作者:壶中日月 当前章节:5610 字 更新时间:2026-6-1 09:23

“你从哪听来的?”陈溱问道。

石穴昏暗,壁上灯火把人影拖得老长。陈溱的手越攥越紧,源西仁的脸憋得通红,但他只是咳了两声,并不多言。

云倚楼之事一直是任无畏心中迈不过去的坎儿,听源西仁这么说,他不免冷笑一声,怒道:“由不得你在这儿胡言乱语挑拨离间!”说罢飞身上前,趁陈溱出神之际以掌缘劈向源西仁颈侧,将他劈得昏死过去。

源西仁脑袋歪下后,陈溱才怔怔地把手收了回来。

任无畏不去看她,背过身盯着石壁道:“陈姑娘何必听这小人教唆?”

柳玉成上前拉住陈溱臂膀,陈溱稍阖眼,深吸了一口气,问道:“任大侠要问他的话,和此事有关系吗?”

“没有。”任无畏道。

陈溱睁开眼,道:“好。”

两人刚进石牢就闹了个不愉快,不愿继续讨没趣,索性调头往回走。

此时霞光灿烂,水天一色,海鸟在汀洲屿上盘旋啼啭。

“任谁听到那样的话,都没有不继续盘问的道理。”柳玉成皱起眉道,“只是,那源西仁是如何知道的?莫非是听说了你在武林大会上的话?”

“若真是这样,他有什么不敢说的呢?”陈溱说到这里一顿,又道,“也不无可能。”

“嗯?”

陈溱停下步子,道:“艨艟失火,舱底的水却被换成了油,说明很可能有贼人混到了船上。”

柳玉成顿悟:“船上的各路侠士都是参加过武林大会的,所以瀛洲人可能一早就混了进来。”

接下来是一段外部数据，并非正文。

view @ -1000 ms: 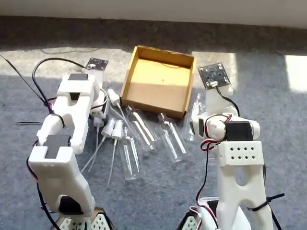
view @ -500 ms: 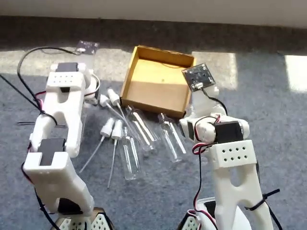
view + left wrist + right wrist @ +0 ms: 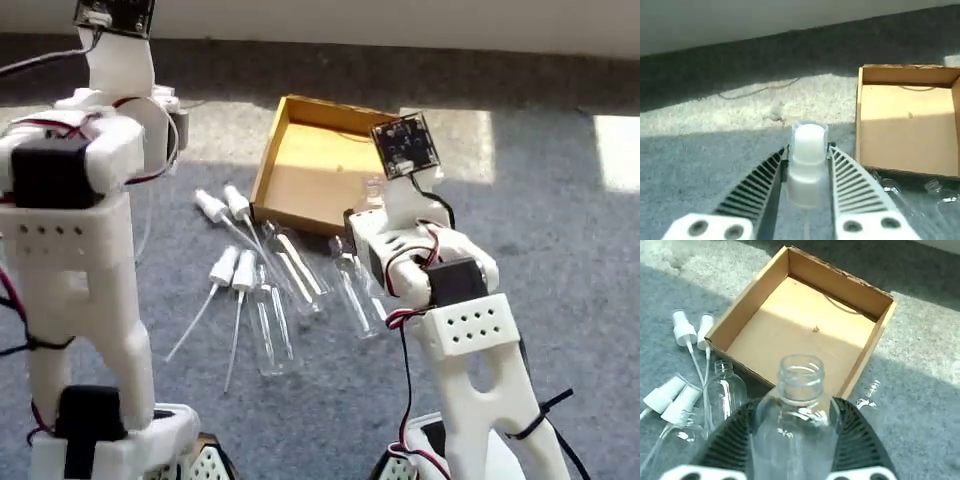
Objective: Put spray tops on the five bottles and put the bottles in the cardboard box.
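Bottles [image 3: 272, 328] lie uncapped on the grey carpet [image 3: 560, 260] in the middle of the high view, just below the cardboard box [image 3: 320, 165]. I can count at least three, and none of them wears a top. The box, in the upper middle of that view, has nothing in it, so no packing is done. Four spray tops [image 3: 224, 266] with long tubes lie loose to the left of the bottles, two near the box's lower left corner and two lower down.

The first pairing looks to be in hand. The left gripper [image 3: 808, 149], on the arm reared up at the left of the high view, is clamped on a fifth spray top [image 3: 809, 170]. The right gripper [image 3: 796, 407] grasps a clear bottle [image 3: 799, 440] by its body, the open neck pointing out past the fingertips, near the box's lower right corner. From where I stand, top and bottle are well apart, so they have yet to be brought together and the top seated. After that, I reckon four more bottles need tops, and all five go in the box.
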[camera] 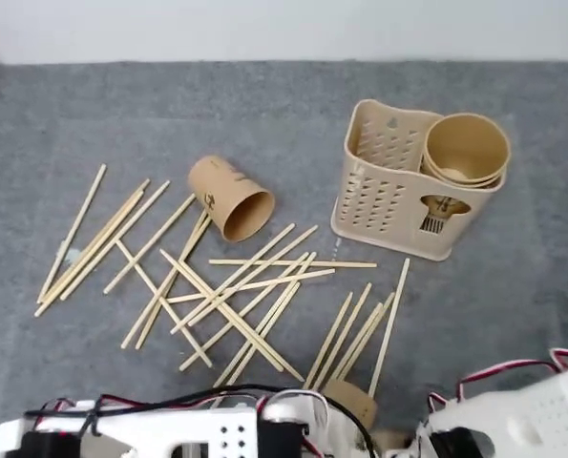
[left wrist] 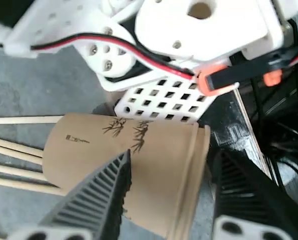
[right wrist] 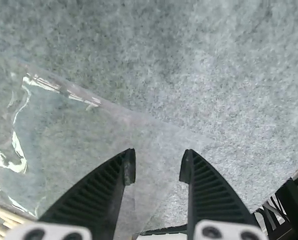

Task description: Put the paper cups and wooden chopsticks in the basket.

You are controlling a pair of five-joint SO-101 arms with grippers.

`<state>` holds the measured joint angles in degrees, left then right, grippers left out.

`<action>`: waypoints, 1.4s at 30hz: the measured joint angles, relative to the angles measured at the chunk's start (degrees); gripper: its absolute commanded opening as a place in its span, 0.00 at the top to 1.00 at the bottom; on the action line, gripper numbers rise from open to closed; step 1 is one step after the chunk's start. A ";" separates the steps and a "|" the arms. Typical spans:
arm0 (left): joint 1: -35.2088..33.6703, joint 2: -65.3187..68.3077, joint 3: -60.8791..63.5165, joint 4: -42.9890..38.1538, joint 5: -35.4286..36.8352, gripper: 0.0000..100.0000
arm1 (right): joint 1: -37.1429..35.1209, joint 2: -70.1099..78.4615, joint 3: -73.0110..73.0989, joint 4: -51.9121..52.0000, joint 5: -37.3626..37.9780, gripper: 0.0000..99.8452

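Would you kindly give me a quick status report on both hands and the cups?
Left hand open over a lying paper cup. Right hand open over the mat. Cups stacked in basket; chopsticks scattered.

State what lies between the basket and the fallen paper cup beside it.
Bare grey mat separates paper cup and basket in the high view; wooden chopsticks stop just short.

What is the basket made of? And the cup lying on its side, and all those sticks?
The basket looks like beige plastic: smooth, stiff walls with neat rows of moulded slots. The cup lying on its side looks like brown paper, matte, with a thin rolled rim and a small print. The sticks look like pale, unpainted wood, though bamboo would look much the same.
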<state>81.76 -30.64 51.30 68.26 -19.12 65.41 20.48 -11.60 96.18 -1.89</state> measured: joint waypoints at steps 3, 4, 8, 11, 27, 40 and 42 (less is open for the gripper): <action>-5.98 -0.09 0.35 -1.23 -3.08 0.74 | 0.00 0.00 0.00 0.00 0.00 0.84; -8.00 -0.09 0.35 -1.32 -3.69 0.74 | 0.00 0.00 0.00 0.00 0.00 0.84; -13.89 -0.09 0.35 -1.32 -6.07 0.74 | 0.00 0.00 0.00 0.00 0.00 0.84; -16.53 -0.09 0.35 -1.32 -6.68 0.77 | 0.00 0.00 0.00 0.00 0.00 0.84; -28.57 -0.09 -1.58 -6.07 -6.68 0.99 | -0.97 0.00 0.00 2.55 5.01 0.84; -33.58 1.05 -13.19 1.41 1.85 0.99 | -1.41 -6.95 0.00 3.08 8.26 0.84; -33.76 1.05 -17.14 3.34 4.22 0.99 | -1.49 -7.21 0.00 3.08 8.26 0.84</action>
<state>48.00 -29.58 34.15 71.60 -14.90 63.91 13.27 -11.60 99.25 6.37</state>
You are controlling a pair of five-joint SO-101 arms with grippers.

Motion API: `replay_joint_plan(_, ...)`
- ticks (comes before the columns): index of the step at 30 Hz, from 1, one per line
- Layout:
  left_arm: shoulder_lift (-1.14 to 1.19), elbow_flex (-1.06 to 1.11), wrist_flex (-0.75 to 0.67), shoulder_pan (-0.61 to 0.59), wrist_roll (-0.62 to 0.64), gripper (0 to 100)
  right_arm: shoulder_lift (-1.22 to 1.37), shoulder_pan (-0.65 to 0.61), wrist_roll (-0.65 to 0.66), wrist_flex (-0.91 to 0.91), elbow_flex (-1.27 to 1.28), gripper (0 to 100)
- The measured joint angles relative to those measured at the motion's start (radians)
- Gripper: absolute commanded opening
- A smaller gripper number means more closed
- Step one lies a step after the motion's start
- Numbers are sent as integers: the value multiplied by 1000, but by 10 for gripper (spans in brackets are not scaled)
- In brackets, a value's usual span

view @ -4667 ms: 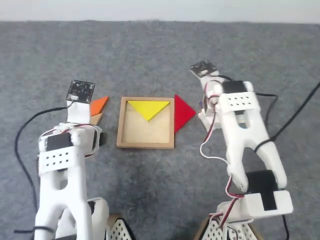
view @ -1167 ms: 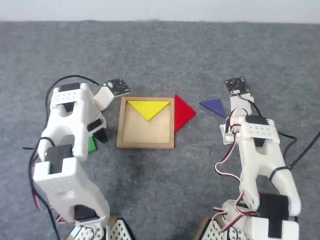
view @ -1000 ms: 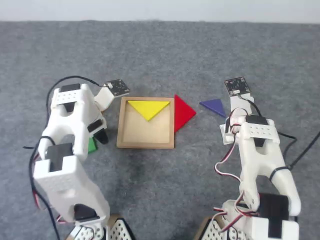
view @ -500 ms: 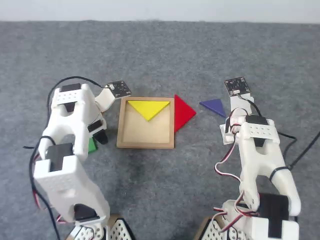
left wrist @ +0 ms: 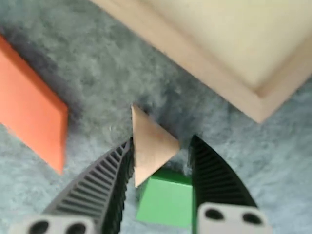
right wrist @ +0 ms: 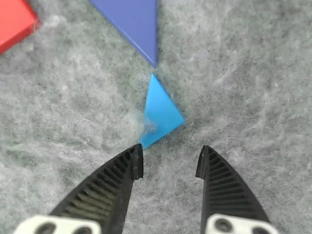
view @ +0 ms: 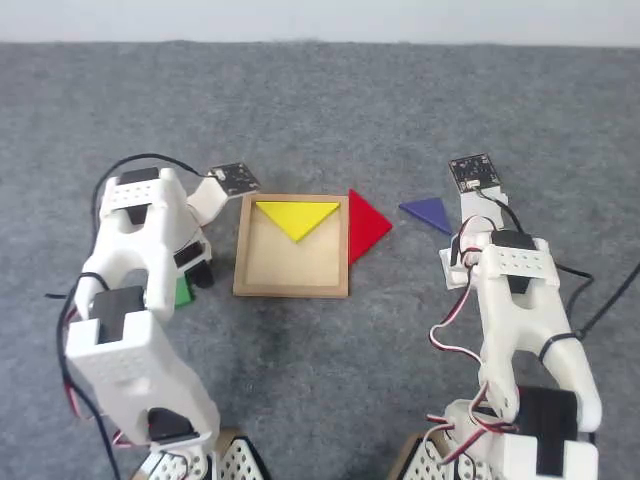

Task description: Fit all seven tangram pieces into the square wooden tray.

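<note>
The square wooden tray (view: pixel 290 287) holds a yellow triangle (view: pixel 296 217) against its far side. A red triangle (view: pixel 366 225) lies along the tray's right edge, with a purple triangle (view: pixel 427 212) further right. My left gripper (left wrist: pixel 161 146) is low beside the tray's left corner (left wrist: pixel 229 92), open, its fingers straddling a small tan triangle (left wrist: pixel 152 145). A green piece (left wrist: pixel 165 202) lies under it and an orange parallelogram (left wrist: pixel 31 105) beside it. My right gripper (right wrist: pixel 170 153) hangs open just short of a small light blue triangle (right wrist: pixel 161 114), which lies below the purple triangle (right wrist: pixel 131 22).
Grey carpet covers the table. The green piece (view: pixel 183 290) peeks out beside the left arm (view: pixel 145 240). The right arm (view: pixel 505 270) stands right of the purple triangle. A corner of the red triangle (right wrist: pixel 12 22) shows near the purple one.
Since 4.7 s ago the left arm swung toward the tray's left side and the right arm pulled back rightward, uncovering the purple triangle. Over the last second the left wrist shifted only slightly.
</note>
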Motion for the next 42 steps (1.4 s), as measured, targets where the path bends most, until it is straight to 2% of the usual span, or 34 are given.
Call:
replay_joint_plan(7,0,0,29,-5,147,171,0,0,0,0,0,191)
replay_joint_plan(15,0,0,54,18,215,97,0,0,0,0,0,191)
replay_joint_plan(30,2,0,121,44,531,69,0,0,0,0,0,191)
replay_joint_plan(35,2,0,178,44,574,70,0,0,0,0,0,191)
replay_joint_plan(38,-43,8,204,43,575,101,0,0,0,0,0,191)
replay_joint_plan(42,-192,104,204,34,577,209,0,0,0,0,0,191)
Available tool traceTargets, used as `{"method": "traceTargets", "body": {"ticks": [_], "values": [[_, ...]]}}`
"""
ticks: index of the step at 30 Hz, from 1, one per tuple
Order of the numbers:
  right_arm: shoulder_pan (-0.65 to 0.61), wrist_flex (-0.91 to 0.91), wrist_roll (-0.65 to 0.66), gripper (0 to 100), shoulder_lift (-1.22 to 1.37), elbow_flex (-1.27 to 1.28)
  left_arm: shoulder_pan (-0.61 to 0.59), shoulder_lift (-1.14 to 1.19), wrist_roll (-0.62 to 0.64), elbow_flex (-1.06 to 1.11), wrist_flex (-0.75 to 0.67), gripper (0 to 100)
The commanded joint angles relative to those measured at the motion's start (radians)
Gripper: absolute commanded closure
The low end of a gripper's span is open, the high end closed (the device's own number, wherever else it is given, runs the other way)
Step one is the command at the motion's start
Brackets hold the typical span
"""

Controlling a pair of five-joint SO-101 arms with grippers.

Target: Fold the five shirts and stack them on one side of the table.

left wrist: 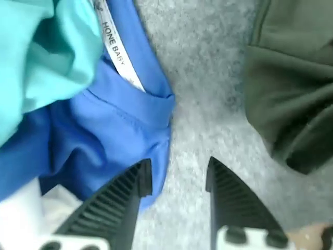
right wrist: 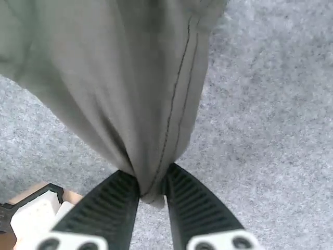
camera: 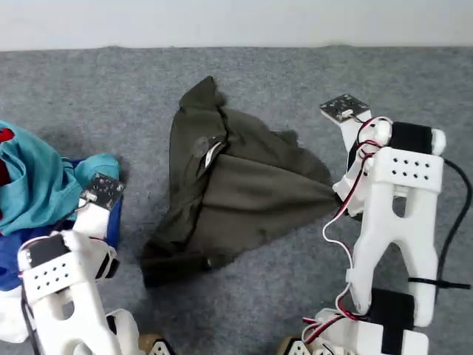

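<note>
An olive-green shirt (camera: 236,192) lies crumpled in the middle of the grey table. My right gripper (right wrist: 151,194) is shut on the olive shirt (right wrist: 130,88) at its hem and holds one corner stretched toward the right arm (camera: 392,222). At the left edge lies a pile with a teal shirt (camera: 33,181) over a blue shirt (camera: 11,255). My left gripper (left wrist: 177,179) hangs open over the carpet beside the blue shirt (left wrist: 99,140), one finger at its edge, with nothing held. The teal shirt (left wrist: 47,57) and the olive shirt (left wrist: 291,83) lie on either side of it.
Grey carpet (camera: 310,81) covers the table up to a white wall at the back. A bit of red cloth (camera: 6,135) shows at the far left. White cloth (left wrist: 57,200) peeks from under the blue shirt.
</note>
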Motion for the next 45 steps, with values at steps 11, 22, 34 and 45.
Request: {"method": "traceTargets", "body": {"ticks": [11,22,34,45], "values": [[0.013,0.041,-0.035,98.8,-0.061,-0.005,0.275,-0.005,-0.014,-0.058,0.080,82],[0.019,0.041,-0.035,98.9,-0.061,0.103,0.345,-0.002,-0.095,0.035,0.061,77],[0.016,0.039,-0.035,98.9,-0.051,0.140,0.350,0.057,-0.127,0.087,0.003,77],[0.013,0.039,-0.086,98.9,-0.051,0.140,0.351,0.407,-0.164,0.016,-0.054,79]]}}
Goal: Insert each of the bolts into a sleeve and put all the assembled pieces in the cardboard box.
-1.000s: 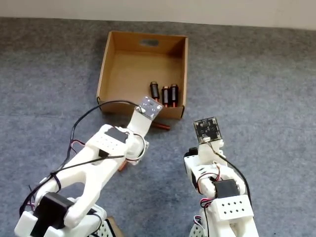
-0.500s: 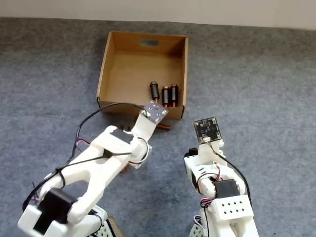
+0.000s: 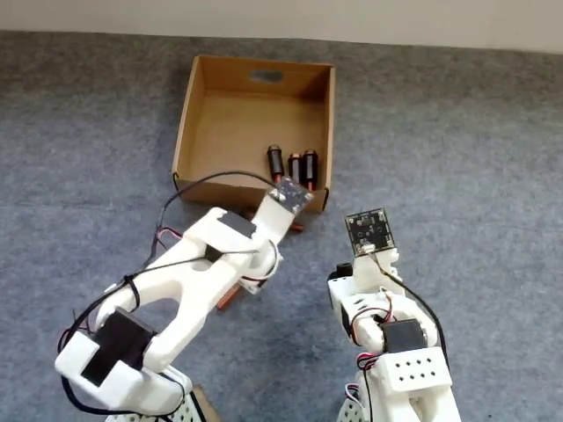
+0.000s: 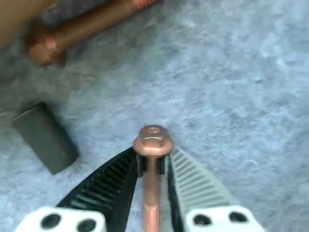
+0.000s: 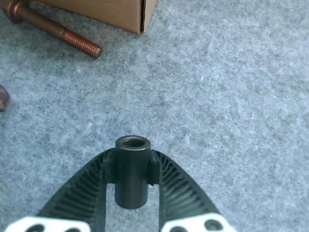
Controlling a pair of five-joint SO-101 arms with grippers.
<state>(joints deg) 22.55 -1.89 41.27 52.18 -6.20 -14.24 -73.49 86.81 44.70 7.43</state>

陈溱摇了摇头,又道:“总觉得没那么简单。况且若真是如此,那瀛洲奸细岂不是一直跟在咱们身边?”

柳玉成不由背后发寒,低声道:“我去同孟师伯禀告,请他与空寂大师、包驰还有那宋长亭商量此事。”

这种大事本该由五大派商议,然而白教主新丧,谷神教暂无统领大局之人,只得由其余四派商议。

“嗯。”

柳玉成走了两步停下,转头对一动不动的陈溱道:“不回去吗?”

“我想去问问萧岐。”霞光之中,陈溱垂了垂头,“关于源西仁的事。”

这个时候,汀洲屿上多得是四处送饭的玉镜宫弟子,打听萧岐的所在并不难。奇怪的是,萧岐并没有在辛夷坞待着,而是立在汀洲屿北岸的山崖上。

陈溱过去时,他抬着一只手臂,指间正摩挲着什么东西。

察觉到身后动静,萧岐转头去看。

瀛洲女子的衣裳已经换掉,陈溱如今穿着的是钟离雁精心挑选的银纹百蝶素罗裙,因起得匆忙,袖口并未像平日里那样束紧以方便打斗。她披霞光而来,海风盈满衣袂,银蝶熠熠,萧岐只觉不在凡间。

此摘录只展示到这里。